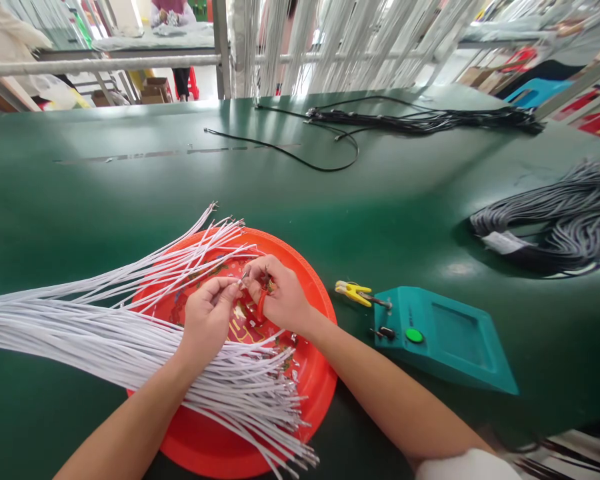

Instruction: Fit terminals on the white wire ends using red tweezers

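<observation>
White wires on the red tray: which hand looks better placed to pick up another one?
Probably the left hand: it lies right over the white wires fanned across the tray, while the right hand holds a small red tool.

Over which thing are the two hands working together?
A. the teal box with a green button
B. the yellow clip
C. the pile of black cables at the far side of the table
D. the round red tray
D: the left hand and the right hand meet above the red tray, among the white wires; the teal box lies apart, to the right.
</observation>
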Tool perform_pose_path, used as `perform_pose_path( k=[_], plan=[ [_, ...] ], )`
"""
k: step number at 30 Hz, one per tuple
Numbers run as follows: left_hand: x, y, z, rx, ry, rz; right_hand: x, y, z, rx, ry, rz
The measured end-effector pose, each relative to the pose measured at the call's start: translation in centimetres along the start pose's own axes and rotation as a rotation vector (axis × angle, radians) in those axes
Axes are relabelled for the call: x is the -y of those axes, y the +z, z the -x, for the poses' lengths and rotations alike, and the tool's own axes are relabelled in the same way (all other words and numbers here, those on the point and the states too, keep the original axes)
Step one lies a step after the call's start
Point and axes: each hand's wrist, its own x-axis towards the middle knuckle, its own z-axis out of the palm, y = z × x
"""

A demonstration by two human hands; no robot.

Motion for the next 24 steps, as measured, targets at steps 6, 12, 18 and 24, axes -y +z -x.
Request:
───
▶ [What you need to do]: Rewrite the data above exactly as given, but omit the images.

▶ [Expected answer]:
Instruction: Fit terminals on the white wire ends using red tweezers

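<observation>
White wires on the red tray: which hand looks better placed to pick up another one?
Probably the left hand: it lies right over the white wires fanned across the tray, while the right hand holds a small red tool.

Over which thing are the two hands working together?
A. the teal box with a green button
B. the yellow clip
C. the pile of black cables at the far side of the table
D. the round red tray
D: the left hand and the right hand meet above the red tray, among the white wires; the teal box lies apart, to the right.
</observation>
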Tool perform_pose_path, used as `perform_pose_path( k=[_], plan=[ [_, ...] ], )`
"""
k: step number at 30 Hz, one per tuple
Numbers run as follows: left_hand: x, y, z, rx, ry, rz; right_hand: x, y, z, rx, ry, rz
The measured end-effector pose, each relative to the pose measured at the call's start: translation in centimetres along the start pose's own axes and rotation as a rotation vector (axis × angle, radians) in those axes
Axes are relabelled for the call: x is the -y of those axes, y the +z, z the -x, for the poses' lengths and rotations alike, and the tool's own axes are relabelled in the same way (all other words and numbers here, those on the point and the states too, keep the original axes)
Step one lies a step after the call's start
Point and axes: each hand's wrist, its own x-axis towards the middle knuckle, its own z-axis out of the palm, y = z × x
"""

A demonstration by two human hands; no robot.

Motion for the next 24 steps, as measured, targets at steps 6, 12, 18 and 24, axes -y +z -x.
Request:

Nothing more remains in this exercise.